Regarding elasticsearch insert operations

Hi

I am using elastic search to store large amount of data. But I found that it is consuming large amount of time in inserting the data after a certain limit. I am just using one node with a single shard configuration and the size of the node is 300GB. Most of the configurations are default configurations. The system I am working on right now is having 23GB RAM. I have provided around 17GB RAM to elasticsearch. The machine has 8 core processors.

It was working fine but after 198GB of consumption it is taking large amount of time in insertion. The bulk API batch size is around 100. It is right now taking 28 seconds to persist the data. Is there anything which I need to do with respect to the configuration.?

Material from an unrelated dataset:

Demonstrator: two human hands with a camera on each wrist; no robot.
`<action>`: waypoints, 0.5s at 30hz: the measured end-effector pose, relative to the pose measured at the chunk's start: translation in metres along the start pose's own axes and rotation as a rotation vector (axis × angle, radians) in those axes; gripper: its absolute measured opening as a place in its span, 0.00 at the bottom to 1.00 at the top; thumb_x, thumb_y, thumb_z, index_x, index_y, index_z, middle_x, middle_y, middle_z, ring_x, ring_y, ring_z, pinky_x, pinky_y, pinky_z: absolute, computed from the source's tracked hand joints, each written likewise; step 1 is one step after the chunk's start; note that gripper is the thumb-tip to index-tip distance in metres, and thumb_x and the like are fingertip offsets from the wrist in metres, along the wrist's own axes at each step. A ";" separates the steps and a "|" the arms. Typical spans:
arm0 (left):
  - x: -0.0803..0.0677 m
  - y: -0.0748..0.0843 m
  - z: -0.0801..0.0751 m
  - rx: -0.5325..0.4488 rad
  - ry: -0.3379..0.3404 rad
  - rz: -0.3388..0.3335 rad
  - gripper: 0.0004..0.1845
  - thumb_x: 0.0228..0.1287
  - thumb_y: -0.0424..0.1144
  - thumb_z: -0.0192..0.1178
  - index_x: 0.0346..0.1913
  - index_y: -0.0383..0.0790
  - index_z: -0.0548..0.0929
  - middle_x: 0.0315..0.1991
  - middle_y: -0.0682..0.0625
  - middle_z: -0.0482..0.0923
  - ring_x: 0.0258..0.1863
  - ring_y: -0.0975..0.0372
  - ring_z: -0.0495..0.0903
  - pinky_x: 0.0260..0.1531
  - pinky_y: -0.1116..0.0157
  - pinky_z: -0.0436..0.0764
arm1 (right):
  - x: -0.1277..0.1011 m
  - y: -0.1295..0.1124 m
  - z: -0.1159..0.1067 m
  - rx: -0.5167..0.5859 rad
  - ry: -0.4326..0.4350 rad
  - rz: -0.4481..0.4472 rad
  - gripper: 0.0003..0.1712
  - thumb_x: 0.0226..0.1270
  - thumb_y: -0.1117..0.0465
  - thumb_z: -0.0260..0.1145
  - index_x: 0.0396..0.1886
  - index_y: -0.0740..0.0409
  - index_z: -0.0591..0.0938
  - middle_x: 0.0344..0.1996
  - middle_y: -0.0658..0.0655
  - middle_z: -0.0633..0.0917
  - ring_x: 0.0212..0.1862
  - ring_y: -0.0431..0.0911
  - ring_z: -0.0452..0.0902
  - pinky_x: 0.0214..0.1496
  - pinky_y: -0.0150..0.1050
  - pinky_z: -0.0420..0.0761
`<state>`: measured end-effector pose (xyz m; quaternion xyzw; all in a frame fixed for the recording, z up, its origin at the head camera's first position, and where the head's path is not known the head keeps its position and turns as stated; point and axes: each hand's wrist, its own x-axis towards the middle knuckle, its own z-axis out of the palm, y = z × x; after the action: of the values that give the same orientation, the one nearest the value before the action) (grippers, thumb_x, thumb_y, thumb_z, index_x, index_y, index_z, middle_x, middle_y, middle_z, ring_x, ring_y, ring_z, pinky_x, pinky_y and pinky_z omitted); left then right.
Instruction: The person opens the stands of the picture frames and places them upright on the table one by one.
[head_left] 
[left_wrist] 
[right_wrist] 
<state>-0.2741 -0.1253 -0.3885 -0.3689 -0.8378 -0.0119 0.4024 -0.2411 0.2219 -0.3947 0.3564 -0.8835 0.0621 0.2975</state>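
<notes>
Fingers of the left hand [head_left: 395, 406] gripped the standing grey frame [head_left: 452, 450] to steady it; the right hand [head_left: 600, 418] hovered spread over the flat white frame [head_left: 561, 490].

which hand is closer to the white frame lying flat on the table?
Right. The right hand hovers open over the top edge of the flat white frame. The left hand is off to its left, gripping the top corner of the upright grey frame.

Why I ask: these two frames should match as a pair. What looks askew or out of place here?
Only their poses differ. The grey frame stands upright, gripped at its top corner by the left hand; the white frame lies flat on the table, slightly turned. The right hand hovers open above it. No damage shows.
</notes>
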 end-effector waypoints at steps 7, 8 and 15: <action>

I checked that there are 66 segments created right now.

Please tell if you need any other information from my side. I want to resolve the issue why it is taking such large time in insertion.

Hi,

One node with one shard is creating contention with a 200-300G index. This
is not how Elasticsearch scales, you stretched some resources of the
system. Most probably I/O and heap (GC). Note, 17 GB heap can trigger GC of
dozens of seconds or even minutes, because it is very large. There are
several options you can choose. Probably my blog can help
http://jprante.github.com/2012/11/28/Elasticsearch-Java-Virtual-Machine-settings-explained.html

My advice is to scale out, by adding more shards and more nodes, not to
scale up.

Cheers,

Jörg

--